III. Who Gets to Decide?

In the end, it is the client who is entitled to the privilege, and it is the client for whose benefit we keep our records and confidences in the first place.  Much like your engagement letter should have a clause that confirms that your client’s telephone is personal and private and that no other person can hear their voicemails or see their SMS messages, you should be updating your engagement letters (if you have not done so already), to have clients affirmatively consent to your firm’s communication policies and to opt into the communications method(s) of their choice. 

Your engagement letter should clearly note that you provide a secure client portal, and using it is the most protected way to communicate electronically. If email is used instead, advise it lacks encryption, has inherent risks for confidential data, and that the client consents to its use despite risks.  If your client wishes to use any third-party messaging apps, have the client confirm they reviewed and accept the platform's terms of service and won't delete or edit communications after sending. 
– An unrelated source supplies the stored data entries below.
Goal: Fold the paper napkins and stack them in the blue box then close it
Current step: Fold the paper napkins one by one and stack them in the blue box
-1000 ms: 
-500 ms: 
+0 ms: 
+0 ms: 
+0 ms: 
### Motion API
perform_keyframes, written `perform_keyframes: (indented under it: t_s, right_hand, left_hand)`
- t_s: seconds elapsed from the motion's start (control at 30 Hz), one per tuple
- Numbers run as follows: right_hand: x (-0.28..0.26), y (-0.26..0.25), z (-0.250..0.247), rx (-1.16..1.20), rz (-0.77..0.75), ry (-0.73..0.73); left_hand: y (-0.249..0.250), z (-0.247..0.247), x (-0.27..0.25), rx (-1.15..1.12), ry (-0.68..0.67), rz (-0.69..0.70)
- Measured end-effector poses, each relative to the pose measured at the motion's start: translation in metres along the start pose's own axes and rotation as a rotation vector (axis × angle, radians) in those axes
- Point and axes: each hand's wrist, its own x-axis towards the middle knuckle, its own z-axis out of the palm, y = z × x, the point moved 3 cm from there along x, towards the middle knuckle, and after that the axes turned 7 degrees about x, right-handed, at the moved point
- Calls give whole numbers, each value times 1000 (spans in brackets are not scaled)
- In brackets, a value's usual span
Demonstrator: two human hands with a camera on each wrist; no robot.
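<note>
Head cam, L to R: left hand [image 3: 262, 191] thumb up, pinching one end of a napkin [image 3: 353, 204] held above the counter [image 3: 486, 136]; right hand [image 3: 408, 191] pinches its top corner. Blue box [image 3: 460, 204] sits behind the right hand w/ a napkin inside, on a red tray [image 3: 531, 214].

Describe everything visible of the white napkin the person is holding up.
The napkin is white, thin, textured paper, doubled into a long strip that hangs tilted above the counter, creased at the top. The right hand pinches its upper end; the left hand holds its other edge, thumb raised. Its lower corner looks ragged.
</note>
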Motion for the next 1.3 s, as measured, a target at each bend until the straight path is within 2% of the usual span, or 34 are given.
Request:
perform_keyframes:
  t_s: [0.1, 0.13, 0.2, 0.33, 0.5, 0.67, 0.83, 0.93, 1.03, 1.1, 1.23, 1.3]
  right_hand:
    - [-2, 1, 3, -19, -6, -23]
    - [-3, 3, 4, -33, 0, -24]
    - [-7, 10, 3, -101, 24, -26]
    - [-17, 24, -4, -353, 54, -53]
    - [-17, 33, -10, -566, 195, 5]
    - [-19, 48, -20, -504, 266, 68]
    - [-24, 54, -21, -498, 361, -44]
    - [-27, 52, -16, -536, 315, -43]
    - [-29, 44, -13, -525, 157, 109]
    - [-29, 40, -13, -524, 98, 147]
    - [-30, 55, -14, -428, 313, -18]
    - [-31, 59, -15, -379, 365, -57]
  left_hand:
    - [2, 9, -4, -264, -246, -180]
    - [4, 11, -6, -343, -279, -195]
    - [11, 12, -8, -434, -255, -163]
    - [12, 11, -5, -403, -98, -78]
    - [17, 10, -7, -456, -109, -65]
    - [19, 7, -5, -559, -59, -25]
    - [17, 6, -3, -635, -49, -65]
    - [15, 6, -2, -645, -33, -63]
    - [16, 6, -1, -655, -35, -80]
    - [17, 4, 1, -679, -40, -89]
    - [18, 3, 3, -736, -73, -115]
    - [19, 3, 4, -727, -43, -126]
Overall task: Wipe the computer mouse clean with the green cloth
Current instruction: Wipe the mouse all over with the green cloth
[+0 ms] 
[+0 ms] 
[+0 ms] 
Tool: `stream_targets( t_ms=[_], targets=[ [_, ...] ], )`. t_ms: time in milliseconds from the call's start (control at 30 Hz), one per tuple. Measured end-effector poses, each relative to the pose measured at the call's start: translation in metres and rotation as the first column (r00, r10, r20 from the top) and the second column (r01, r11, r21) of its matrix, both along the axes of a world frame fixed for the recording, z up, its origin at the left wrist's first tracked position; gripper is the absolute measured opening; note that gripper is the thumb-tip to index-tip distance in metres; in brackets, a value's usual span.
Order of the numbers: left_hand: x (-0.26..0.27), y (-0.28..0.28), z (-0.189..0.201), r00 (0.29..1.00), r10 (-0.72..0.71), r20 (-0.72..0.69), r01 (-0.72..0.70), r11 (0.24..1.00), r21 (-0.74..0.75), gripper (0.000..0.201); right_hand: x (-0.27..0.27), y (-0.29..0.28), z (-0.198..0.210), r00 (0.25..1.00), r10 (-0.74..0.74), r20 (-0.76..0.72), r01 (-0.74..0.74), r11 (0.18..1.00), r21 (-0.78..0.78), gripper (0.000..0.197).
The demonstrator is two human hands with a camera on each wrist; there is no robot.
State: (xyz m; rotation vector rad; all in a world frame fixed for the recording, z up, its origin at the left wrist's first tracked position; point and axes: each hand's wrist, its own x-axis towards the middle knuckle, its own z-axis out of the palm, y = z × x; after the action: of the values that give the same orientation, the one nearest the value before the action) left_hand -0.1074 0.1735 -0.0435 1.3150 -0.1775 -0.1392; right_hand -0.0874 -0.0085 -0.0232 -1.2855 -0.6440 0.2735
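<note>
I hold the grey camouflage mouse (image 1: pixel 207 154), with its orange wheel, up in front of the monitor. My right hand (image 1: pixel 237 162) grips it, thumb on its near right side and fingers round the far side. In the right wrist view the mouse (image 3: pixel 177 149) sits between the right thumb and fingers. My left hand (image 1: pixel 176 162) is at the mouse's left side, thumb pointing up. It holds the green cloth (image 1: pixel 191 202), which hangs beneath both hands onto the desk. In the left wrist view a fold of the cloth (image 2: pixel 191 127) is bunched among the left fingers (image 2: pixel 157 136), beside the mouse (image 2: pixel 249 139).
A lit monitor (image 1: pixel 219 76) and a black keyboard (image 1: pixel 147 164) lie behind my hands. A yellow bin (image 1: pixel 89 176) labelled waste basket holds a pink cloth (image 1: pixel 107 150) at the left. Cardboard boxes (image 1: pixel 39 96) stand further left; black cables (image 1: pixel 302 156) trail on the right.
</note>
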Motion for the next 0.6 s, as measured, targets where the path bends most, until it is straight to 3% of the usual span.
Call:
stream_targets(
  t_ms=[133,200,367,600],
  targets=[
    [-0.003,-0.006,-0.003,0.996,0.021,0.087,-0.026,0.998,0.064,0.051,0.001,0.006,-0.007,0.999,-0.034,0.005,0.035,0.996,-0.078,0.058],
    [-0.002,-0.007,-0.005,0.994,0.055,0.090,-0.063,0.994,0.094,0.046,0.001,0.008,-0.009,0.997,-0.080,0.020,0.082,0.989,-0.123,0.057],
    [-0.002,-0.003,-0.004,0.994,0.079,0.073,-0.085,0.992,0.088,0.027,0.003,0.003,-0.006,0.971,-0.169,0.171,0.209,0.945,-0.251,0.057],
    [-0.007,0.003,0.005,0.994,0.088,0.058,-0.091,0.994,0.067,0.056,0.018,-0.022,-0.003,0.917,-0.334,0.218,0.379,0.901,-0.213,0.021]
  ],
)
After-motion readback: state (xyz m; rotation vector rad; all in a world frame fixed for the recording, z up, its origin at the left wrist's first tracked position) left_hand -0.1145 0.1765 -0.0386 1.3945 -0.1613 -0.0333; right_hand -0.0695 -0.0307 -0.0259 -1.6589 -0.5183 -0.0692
If you discover, upon being retained, that apps were used in the client’s substantive and discoverable communications with opposing parties/third parties, advise the client to immediately work with IT services to export and preserve those external records for potential evidence and discovery purposes.  Further consider litigation hold letters or other pre-litigation efforts, as appropriate, to prevent evidence destruction and spoliation.

IV. Key Takeaways

Establishing prudent controls tailored to specific tools creates a sound ethical foundation for communications.  Attorneys must create firm protocols for selecting secure, ephemeral, or mixed communication methods for different contexts as appropriate.  

For all communication platforms, attorneys should:

  • Review the terms of service for data ownership, privacy rules, and encryption standards.
  • When terms of service are updated, fully reassess rather than blindly accepting them.  (Vendors rarely change their terms of service for fun and often specifically to take over some data ownership)
  • Avoid non-encrypted apps for confidential data.
  • Use apps with no message retention guarantees only with immediate archiving protocols in place and with client opt-in.
  • Log messages promptly into records management systems to establish diligent maintenance.
  • Before litigation, attorneys must proactively identify external systems used by involved parties and preserve evidence through trusted IT experts.
  • When appropriate, attorneys should consider pre-suit subpoenas and litigation holds to prevent deletion.
  • Update engagement letters to detail policies, risks, expectations, and client duties regarding message apps.

Following reasonable practices around communication platform vetting, usage policies, timely logging, and proactive preservation through IT and legal measures can help balance leveraging modern technologies with upholding professional standards.